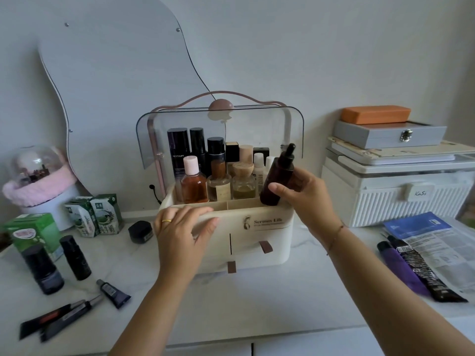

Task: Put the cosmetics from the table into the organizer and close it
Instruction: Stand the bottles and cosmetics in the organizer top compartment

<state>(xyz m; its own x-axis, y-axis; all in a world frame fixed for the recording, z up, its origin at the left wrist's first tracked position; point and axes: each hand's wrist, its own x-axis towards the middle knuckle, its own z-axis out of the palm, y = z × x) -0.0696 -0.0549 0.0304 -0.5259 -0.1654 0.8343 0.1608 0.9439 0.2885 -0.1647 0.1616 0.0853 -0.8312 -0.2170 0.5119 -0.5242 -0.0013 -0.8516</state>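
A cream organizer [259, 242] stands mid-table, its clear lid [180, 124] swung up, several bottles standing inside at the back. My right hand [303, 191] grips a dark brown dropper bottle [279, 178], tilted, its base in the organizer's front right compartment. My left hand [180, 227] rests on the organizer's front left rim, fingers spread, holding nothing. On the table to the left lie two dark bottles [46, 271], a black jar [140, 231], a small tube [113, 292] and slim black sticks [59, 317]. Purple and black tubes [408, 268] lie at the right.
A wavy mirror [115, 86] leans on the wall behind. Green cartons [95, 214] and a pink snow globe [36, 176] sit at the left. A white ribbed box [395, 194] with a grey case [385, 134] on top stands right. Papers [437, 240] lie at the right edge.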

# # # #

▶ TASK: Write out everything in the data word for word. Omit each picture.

▶ SOLUTION:
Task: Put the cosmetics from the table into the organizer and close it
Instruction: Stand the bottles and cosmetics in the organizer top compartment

<state>(xyz m; its own x-axis, y-axis; all in a world frame fixed for the recording, z up, its origin at the left wrist's first tracked position; point and axes: each hand's wrist, its own x-axis towards the middle knuckle, its own z-axis out of the palm, y = z × x) -0.0696 -0.0549 0.0304 -0.5259 -0.1654 0.8343 0.1608 0.9439 0.2885 -0.1647 0.1616 0.0853 -0.8312 -0.2170 0.5119 -0.5242 -0.0013 -0.8516</state>
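A cream organizer [259, 242] stands mid-table, its clear lid [180, 124] swung up, several bottles standing inside at the back. My right hand [303, 191] grips a dark brown dropper bottle [279, 178], tilted, its base in the organizer's front right compartment. My left hand [180, 227] rests on the organizer's front left rim, fingers spread, holding nothing. On the table to the left lie two dark bottles [46, 271], a black jar [140, 231], a small tube [113, 292] and slim black sticks [59, 317]. Purple and black tubes [408, 268] lie at the right.
A wavy mirror [115, 86] leans on the wall behind. Green cartons [95, 214] and a pink snow globe [36, 176] sit at the left. A white ribbed box [395, 194] with a grey case [385, 134] on top stands right. Papers [437, 240] lie at the right edge.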

This concludes the exercise.